To prevent such problems, JS Wiki runs a special container just for update duties for example.
I'd rather live document an installation and have an easier time in the long run, rather than bang my head during some routine update or config change, to be honest.
I document my home installations the same way, too. It creates a great knowledge base in the long run.
Not all applications fit into the scenario I told above, but Docker is not a panacea or a valid reason to not to document something, in my experience and perspective.
At that point I believe that if software wasn't written Docker-first it will just be plainly shit to manage as Docker container.
Docker containers more often than not are a crutch for app that have absolute shitshow install process to just bake that process in Dockerfile instead of making it more sensible in the first place.
For a home lab/home prod, time to install is not necessarily the worst thing to optimise for. For example, I’m not going to spend several hours each on 8-10 different alternative applications, just to install them so I can get a feel for which one I want to keep.
Docker is an amazing timesaver, and probably the only reason why I run anything more ambitious than classic LAMP + NFS on my home lab.
I agree some software doesn't fit into Docker-style application containers well, but I'm still a fan of Infrastructure-as-Code. I use Ansible on LXD containers and I'm mostly content. For example, my Flarum forum role installs PHP, Apache and changes system configs, but creating the MySQL database and going through the interactive setup process is documented as a manual task.

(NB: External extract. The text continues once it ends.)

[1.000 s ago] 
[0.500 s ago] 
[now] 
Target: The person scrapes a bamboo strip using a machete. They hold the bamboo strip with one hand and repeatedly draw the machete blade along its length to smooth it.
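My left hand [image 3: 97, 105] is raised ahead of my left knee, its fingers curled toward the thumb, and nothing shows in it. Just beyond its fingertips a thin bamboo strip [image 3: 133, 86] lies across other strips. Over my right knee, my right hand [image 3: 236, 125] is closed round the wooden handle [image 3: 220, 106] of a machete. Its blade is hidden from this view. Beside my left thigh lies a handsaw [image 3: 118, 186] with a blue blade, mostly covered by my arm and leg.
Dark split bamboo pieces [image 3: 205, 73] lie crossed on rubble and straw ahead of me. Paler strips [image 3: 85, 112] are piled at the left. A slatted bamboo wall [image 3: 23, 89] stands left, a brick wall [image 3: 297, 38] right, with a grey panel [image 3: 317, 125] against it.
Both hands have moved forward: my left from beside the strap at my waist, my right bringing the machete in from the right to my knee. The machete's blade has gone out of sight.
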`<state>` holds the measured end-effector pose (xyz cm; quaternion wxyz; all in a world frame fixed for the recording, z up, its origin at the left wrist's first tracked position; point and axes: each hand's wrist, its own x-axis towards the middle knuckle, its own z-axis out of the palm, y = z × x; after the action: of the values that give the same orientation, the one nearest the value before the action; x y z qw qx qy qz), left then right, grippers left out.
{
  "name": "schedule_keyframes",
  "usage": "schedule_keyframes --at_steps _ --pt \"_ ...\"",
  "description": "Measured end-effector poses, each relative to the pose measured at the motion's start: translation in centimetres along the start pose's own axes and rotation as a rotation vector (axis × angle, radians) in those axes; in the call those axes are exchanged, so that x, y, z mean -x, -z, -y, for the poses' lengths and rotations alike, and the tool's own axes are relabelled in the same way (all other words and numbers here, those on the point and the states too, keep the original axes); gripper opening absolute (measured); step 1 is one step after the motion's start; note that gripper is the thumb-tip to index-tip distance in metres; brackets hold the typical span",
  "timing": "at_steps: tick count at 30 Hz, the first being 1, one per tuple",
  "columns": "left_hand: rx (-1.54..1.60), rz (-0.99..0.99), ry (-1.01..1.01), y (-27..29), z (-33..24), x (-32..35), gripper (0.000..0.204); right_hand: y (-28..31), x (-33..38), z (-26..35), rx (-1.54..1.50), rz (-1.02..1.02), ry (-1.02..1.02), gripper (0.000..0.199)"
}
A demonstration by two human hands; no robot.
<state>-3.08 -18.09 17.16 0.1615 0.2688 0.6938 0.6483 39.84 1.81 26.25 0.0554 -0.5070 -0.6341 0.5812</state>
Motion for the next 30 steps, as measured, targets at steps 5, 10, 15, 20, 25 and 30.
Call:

I could automate this too, but it's not worth the effort and complexity, and just documenting the first part is about as much effort as actually scripting it. I think it's a reasonable compromise.
If you make a habit to perform all changes via CI (ansible/chef/salt, maybe terraform if applicable) you get this for free too. See your playbooks as "dockerfiles".
For my earlier home setups, this was actually part of the problem! My servers and apps were so zero-touch, that by the time I needed to do anything, I'd forgotten everything about them!
Now, I could have meticulously documented everything, but... I find that pretty boring. The thing with Docker is that, to some extent, Dockerfiles are a kind of documentation. They also mean I can run my workloads on any server - I don't need a special snowflake server that I'm scared to touch.